→ **WHAT TO PRODUCE**
Reproduce the data exactly.

→ **INPUT DATA**
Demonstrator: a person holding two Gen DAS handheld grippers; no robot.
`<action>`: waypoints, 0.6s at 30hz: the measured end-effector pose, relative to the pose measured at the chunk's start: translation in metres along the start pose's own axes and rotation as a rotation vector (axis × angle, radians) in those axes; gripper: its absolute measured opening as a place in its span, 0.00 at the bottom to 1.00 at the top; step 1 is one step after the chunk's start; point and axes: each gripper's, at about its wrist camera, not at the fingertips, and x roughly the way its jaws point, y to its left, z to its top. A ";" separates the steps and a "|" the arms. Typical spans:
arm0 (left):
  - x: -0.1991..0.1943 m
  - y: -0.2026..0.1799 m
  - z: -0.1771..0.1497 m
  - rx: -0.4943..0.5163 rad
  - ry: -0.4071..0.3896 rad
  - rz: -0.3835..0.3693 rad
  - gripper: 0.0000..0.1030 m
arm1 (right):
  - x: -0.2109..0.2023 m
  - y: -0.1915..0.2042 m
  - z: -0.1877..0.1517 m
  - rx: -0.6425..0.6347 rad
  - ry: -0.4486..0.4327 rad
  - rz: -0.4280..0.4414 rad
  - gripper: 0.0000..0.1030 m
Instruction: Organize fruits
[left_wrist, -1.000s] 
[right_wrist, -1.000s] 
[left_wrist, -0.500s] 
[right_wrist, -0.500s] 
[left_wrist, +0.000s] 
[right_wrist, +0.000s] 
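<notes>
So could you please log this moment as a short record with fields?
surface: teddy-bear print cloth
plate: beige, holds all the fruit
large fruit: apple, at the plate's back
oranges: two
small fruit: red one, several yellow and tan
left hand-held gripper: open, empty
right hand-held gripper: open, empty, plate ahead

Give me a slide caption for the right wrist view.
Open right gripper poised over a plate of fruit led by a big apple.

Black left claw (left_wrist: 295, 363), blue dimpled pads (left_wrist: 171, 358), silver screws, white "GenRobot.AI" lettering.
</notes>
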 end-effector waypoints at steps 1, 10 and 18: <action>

→ **SOLUTION TO THIS EXERCISE**
Demonstrator: a person holding two Gen DAS handheld grippers; no robot.
`<action>`: waypoints, 0.6s at 30hz: the measured end-effector pose, relative to the pose measured at the chunk's start: translation in metres along the start pose's own axes and rotation as a rotation vector (axis × angle, radians) in those axes; gripper: its absolute measured opening as a place in its span, 0.00 at the bottom to 1.00 at the top; step 1 is one step after the chunk's start; point and axes: each gripper's, at about its wrist camera, not at the fingertips, and x roughly the way its jaws point, y to its left, z to its top. A ";" separates the steps and a "|" the arms. Typical spans:
arm0 (left):
  - x: -0.1991..0.1943 m
  - y: -0.2026..0.1799 m
  - z: -0.1771..0.1497 m
  - rx: -0.4943..0.5163 rad
  - ry: -0.4071..0.3896 rad
  - rz: -0.3835..0.3693 rad
  - gripper: 0.0000..0.1030 m
arm1 (right):
  - x: -0.2109..0.2023 m
  - y: -0.1915..0.2042 m
  - z: -0.1877..0.1517 m
  - rx: -0.6425..0.6347 rad
  - ry: -0.4486..0.4327 rad
  - rz: -0.4280..0.4414 rad
  - gripper: 0.0000..0.1030 m
Instruction: Organize fruits
[left_wrist, -1.000s] 
[right_wrist, -1.000s] 
[left_wrist, -0.500s] 
[right_wrist, -0.500s] 
[left_wrist, +0.000s] 
[right_wrist, +0.000s] 
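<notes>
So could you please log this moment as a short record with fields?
surface: teddy-bear print cloth
plate: beige, holds all the fruit
large fruit: apple, at the plate's back
oranges: two
small fruit: red one, several yellow and tan
left hand-held gripper: open, empty
right hand-held gripper: open, empty, plate ahead

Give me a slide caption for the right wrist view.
Open right gripper poised over a plate of fruit led by a big apple.

Black left claw (left_wrist: 295, 363), blue dimpled pads (left_wrist: 171, 358), silver screws, white "GenRobot.AI" lettering.
</notes>
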 end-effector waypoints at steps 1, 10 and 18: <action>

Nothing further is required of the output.